(EXERCISE REQUIREMENTS):
Your answer is a number only: how many lines in the data below contain "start"?

--- GIVEN MATERIAL Enclosed Below ---

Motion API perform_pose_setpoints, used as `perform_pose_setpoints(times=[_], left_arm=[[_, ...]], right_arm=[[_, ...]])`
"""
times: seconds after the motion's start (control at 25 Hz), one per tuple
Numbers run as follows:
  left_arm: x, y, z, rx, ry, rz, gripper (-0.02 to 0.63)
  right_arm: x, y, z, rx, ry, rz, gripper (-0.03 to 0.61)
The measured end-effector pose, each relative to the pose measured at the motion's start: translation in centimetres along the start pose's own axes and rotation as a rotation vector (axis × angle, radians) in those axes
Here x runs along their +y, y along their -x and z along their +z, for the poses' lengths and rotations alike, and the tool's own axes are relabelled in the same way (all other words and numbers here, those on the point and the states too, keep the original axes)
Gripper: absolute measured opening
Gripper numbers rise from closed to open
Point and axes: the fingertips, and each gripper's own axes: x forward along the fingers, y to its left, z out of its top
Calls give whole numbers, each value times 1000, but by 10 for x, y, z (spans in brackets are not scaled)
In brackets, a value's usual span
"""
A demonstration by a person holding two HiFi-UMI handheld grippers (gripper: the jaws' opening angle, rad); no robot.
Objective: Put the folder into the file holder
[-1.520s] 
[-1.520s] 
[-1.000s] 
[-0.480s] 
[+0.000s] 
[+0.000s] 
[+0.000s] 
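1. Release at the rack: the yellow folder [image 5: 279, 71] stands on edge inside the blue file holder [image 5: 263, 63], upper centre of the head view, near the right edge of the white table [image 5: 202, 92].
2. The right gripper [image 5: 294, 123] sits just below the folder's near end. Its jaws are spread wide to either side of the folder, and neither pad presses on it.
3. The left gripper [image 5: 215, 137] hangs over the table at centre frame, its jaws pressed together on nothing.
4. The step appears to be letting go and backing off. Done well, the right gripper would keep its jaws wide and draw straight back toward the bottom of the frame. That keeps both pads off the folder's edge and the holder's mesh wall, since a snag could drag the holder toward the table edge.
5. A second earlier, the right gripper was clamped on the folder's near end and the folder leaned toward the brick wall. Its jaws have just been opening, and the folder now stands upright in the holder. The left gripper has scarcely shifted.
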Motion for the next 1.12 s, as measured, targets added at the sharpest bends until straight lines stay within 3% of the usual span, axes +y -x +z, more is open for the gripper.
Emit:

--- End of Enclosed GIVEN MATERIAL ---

(OUTPUT OF THE EXERCISE):
2